_PROBLEM:_
Reproduce every line that appears below, precisely and completely.

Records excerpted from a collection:

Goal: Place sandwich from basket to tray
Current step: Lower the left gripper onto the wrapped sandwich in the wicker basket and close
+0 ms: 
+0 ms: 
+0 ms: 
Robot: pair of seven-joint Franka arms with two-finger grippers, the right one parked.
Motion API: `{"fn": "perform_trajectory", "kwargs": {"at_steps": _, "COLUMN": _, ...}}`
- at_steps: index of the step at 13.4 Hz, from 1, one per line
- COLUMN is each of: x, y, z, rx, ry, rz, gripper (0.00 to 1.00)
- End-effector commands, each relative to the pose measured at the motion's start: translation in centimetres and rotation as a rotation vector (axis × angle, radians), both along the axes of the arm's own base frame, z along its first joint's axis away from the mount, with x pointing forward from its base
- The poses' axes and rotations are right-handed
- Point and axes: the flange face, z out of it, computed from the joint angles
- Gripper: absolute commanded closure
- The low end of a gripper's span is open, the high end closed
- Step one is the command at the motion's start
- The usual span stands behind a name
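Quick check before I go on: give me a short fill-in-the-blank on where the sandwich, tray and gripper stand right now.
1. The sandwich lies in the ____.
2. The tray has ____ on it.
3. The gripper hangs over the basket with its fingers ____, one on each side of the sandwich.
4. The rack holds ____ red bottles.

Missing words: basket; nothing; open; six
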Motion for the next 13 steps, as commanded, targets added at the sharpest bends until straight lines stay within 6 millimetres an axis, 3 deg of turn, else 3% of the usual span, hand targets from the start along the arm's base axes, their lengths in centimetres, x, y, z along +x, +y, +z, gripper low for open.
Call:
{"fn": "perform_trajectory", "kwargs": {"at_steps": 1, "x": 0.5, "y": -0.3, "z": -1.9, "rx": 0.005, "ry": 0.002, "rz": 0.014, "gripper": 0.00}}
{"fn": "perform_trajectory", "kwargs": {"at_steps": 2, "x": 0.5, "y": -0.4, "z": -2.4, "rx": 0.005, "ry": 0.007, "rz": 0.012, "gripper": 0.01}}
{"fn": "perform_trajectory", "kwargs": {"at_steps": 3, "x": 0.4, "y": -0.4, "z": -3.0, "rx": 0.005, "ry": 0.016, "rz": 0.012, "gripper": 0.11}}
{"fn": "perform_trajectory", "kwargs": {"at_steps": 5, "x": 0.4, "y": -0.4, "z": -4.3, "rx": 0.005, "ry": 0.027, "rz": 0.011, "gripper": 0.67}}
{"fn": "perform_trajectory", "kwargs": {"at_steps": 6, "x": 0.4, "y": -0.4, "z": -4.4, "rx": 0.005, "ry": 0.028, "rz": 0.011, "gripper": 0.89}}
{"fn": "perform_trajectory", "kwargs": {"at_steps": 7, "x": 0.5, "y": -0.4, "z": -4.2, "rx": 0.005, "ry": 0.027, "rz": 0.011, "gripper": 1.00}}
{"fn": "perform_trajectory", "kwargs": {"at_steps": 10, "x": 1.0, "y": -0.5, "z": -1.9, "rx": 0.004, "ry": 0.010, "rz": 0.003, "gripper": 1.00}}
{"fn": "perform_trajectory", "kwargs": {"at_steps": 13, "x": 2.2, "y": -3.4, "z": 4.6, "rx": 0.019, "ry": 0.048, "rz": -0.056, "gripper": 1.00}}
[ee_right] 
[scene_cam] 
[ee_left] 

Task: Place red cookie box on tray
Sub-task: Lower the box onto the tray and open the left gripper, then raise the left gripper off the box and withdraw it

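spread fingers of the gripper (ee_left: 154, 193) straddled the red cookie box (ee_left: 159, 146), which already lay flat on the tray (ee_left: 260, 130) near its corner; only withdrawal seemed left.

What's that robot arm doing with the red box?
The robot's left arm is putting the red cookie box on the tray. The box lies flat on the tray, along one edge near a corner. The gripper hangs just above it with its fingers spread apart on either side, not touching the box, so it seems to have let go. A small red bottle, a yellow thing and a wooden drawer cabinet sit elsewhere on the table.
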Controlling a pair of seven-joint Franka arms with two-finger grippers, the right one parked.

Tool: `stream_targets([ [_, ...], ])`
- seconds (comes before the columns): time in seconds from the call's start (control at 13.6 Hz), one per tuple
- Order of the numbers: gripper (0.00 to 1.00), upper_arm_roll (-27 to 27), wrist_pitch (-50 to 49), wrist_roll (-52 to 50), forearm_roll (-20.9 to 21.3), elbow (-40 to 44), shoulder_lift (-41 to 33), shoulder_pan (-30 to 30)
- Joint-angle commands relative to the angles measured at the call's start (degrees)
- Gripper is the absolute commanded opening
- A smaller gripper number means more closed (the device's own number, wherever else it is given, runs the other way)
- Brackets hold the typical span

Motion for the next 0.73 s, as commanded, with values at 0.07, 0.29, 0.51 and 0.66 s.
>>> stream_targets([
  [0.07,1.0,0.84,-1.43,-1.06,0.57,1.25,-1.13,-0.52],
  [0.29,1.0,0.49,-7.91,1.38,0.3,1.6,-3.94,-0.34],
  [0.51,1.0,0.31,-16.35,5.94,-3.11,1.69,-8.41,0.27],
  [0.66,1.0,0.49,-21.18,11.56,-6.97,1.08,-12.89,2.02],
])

_FINISHED EXERCISE:_
Goal: Place sandwich from basket to tray
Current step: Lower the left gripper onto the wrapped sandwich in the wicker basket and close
+0 ms: 
+0 ms: 
+0 ms: 
Robot: pair of seven-joint Franka arms with two-finger grippers, the right one parked.
Motion API: `{"fn": "perform_trajectory", "kwargs": {"at_steps": _, "COLUMN": _, ...}}`
- at_steps: index of the step at 13.4 Hz, from 1, one per line
- COLUMN is each of: x, y, z, rx, ry, rz, gripper (0.00 to 1.00)
- End-effector commands, each relative to the pose measured at the motion's start: translation in centimetres and rotation as a rotation vector (axis × angle, radians), both along the axes of the arm's own base frame, z along its first joint's axis away from the mount, with x pointing forward from its base
- The poses' axes and rotations are right-handed
- Point and axes: the flange face, z out of it, computed from the joint angles
- Gripper: absolute commanded closure
- The low end of a gripper's span is open, the high end closed
- Step one is the command at the motion's start
- The usual span stands behind a name
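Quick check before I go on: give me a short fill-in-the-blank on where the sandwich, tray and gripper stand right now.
1. The sandwich lies in the ____.
2. The tray has ____ on it.
3. The gripper hangs over the basket with its fingers ____, one on each side of the sandwich.
4. The rack holds ____ red bottles.

Missing words: basket; nothing; open; six
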Motion for the next 13 steps, as commanded, targets added at the sharpest bends until straight lines stay within 6 millimetres an axis, 3 deg of turn, else 3% of the usual span, hand targets from the start along the arm's base axes, their lengths in centimetres, x, y, z along +x, +y, +z, gripper low for open.
Call:
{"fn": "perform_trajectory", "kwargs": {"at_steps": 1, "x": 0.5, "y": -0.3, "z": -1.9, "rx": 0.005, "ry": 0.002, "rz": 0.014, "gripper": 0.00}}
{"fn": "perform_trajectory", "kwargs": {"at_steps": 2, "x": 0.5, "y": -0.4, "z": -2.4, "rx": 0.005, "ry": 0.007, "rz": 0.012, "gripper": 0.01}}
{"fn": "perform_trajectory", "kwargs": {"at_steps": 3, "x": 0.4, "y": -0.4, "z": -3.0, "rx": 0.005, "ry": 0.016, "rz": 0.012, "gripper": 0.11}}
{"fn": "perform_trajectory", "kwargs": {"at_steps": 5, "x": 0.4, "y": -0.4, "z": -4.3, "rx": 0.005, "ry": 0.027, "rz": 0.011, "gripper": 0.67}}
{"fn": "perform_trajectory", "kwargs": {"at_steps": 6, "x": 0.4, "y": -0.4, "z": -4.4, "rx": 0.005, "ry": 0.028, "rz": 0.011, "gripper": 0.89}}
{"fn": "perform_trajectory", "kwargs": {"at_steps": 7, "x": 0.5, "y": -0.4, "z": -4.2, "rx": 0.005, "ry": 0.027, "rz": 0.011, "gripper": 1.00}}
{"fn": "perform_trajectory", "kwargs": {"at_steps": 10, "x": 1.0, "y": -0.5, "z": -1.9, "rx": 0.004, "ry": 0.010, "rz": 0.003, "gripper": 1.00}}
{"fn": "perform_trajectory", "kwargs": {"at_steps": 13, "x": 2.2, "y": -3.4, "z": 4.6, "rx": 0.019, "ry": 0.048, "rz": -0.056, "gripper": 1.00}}
[ee_right] 
[scene_cam] 
[ee_left] 

Task: Place red cookie box on tray
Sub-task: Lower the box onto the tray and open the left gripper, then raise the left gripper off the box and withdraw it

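spread fingers of the gripper (ee_left: 154, 193) straddled the red cookie box (ee_left: 159, 146), which already lay flat on the tray (ee_left: 260, 130) near its corner; only withdrawal seemed left.

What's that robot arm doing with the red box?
The robot's left arm is putting the red cookie box on the tray. The box lies flat on the tray, along one edge near a corner. The gripper hangs just above it with its fingers spread apart on either side, not touching the box, so it seems to have let go. A small red bottle, a yellow thing and a wooden drawer cabinet sit elsewhere on the table.
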Controlling a pair of seven-joint Franka arms with two-finger grippers, the right one parked.

Tool: `stream_targets([ [_, ...], ])`
- seconds (comes before the columns): time in seconds from the call's start (control at 13.6 Hz), one per tuple
- Order of the numbers: gripper (0.00 to 1.00), upper_arm_roll (-27 to 27), wrist_pitch (-50 to 49), wrist_roll (-52 to 50), forearm_roll (-20.9 to 21.3), elbow (-40 to 44), shoulder_lift (-41 to 33), shoulder_pan (-30 to 30)
- Joint-angle commands relative to the angles measured at the call's start (degrees)
- Gripper is the absolute commanded opening
- A smaller gripper number means more closed (the device's own number, wherever else it is given, runs the other way)
- Brackets hold the typical span

Motion for the next 0.73 s, as commanded, with values at 0.07, 0.29, 0.51 and 0.66 s.
>>> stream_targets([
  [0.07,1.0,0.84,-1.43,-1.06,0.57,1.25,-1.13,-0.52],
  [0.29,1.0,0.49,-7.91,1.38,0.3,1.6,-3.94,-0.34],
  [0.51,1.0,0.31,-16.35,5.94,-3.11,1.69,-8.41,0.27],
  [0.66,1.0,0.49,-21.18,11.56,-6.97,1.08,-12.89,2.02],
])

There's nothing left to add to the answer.